→ **WORK REQUIRED**
The output is the lines below from the one with "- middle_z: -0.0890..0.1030" through the one with "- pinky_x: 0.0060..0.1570", both included, printed exactly and with no other line.

[Stored records]
* * *
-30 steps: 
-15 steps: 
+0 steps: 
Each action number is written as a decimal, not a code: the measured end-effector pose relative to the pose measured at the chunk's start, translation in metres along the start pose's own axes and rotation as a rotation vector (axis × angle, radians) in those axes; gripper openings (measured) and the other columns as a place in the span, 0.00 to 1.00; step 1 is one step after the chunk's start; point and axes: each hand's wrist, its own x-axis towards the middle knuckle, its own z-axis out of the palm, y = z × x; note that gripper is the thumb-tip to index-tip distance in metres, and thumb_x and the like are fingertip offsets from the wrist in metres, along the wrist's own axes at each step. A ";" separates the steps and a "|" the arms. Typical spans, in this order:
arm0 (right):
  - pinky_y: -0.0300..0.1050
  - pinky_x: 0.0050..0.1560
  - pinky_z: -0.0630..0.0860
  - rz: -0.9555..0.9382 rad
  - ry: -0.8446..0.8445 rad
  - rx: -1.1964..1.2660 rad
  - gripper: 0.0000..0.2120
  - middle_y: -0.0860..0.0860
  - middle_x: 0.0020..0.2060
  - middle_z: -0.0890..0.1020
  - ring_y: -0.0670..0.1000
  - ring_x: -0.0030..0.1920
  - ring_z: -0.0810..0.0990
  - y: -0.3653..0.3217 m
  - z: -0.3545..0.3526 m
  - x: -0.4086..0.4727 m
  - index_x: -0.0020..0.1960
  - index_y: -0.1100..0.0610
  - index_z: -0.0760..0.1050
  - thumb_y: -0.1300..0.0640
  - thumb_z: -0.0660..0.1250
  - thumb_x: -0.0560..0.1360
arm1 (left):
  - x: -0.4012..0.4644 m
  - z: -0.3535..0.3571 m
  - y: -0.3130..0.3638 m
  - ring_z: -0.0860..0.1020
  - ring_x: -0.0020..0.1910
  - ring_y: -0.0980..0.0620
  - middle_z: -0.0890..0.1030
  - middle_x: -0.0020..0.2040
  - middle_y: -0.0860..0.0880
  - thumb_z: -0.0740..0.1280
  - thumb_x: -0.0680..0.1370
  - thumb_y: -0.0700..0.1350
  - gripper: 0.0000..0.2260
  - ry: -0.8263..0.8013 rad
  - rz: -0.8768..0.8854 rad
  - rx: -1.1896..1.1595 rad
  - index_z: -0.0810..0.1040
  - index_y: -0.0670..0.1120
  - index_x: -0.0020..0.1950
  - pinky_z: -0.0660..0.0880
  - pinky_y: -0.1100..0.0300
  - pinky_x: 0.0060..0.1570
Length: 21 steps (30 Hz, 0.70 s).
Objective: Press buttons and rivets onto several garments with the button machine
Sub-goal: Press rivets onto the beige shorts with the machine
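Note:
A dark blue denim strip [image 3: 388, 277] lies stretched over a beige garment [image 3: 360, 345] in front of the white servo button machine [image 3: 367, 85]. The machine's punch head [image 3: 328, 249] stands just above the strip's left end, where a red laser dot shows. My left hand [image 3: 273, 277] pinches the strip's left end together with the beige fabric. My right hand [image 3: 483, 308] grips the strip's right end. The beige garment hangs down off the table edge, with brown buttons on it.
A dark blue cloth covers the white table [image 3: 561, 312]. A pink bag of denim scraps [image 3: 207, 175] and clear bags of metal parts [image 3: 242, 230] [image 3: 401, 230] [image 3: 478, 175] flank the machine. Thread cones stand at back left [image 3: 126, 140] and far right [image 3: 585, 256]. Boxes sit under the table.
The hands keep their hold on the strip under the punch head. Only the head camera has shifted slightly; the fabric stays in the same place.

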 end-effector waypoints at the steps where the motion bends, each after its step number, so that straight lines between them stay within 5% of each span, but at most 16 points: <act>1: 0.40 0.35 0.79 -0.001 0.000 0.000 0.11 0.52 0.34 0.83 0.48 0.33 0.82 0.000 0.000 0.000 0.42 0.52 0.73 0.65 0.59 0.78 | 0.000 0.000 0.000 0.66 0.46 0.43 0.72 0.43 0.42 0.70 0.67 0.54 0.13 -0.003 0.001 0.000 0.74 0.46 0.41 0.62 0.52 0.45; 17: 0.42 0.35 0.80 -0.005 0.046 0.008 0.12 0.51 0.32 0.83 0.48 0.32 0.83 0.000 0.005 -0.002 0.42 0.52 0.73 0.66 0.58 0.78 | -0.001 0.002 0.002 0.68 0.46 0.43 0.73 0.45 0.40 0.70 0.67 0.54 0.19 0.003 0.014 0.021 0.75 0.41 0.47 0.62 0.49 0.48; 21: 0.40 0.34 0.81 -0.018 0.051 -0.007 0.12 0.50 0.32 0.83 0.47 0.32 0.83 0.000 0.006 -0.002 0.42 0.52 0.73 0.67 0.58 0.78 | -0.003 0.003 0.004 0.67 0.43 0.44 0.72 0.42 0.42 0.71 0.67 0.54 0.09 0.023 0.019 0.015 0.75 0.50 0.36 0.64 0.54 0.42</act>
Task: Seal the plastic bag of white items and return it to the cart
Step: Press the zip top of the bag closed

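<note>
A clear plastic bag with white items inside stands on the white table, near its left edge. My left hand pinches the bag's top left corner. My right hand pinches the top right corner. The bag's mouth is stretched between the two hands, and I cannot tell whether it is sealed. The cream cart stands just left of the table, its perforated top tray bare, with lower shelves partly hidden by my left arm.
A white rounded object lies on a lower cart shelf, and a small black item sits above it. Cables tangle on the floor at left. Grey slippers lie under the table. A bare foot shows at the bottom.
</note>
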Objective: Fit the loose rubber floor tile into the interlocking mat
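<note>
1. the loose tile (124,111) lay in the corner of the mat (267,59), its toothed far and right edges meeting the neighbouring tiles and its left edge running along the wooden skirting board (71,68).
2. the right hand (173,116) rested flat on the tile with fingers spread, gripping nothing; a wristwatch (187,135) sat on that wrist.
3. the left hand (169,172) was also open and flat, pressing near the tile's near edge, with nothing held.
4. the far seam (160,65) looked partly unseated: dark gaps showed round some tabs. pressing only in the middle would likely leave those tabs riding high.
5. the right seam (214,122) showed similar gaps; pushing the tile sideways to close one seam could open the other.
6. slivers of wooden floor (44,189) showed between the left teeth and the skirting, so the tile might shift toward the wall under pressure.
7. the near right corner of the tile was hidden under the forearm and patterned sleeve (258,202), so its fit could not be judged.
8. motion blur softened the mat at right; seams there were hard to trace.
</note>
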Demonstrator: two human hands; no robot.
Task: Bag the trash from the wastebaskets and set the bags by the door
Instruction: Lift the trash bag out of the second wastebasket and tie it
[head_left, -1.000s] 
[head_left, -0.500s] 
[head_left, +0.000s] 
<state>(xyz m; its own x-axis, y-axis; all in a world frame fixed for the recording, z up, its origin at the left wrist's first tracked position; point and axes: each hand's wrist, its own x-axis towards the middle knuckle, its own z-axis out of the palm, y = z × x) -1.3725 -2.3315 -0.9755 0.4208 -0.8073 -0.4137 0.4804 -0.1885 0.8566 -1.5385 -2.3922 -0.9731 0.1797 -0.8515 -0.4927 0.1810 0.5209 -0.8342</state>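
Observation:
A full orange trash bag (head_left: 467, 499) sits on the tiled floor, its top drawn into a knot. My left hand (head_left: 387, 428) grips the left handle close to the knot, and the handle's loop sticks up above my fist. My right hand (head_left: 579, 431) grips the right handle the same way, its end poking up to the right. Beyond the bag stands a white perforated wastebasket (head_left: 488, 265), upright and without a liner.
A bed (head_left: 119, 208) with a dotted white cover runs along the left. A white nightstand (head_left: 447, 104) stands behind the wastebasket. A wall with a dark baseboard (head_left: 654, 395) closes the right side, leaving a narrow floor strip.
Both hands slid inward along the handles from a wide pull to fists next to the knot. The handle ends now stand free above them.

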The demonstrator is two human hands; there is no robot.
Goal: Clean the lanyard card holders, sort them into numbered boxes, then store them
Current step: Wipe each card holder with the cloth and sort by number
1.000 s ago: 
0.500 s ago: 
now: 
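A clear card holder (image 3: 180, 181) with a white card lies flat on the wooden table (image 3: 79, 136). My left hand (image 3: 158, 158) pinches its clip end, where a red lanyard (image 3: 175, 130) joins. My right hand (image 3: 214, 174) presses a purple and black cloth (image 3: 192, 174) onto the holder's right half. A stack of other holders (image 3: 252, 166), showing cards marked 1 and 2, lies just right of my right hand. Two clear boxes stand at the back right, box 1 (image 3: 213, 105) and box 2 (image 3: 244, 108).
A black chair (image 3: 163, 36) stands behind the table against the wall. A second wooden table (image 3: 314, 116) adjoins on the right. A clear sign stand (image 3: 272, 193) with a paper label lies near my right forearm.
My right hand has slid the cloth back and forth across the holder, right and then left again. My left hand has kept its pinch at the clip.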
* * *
→ **FINISHED EXERCISE**
  - middle_z: -0.0890..0.1030
  - middle_x: -0.0020..0.2040
  - middle_y: -0.0860..0.0880
  - thumb_z: -0.0740..0.1280
  - thumb_x: -0.0680..0.1370
  - thumb_y: -0.0700..0.1350
  - gripper: 0.0000..0.2260
  - ry: -0.8263..0.8013 rad
  - rz: -0.8768..0.8854 rad
  - rx: -1.1896..1.1595 rad
  - index_z: -0.0810..0.1040
  - index_y: -0.0670..0.1120
  - index_x: -0.0020..0.1950
  - pinky_z: -0.0660..0.0880
  - pinky_y: -0.1100..0.0300
  - pinky_x: 0.0060..0.1570

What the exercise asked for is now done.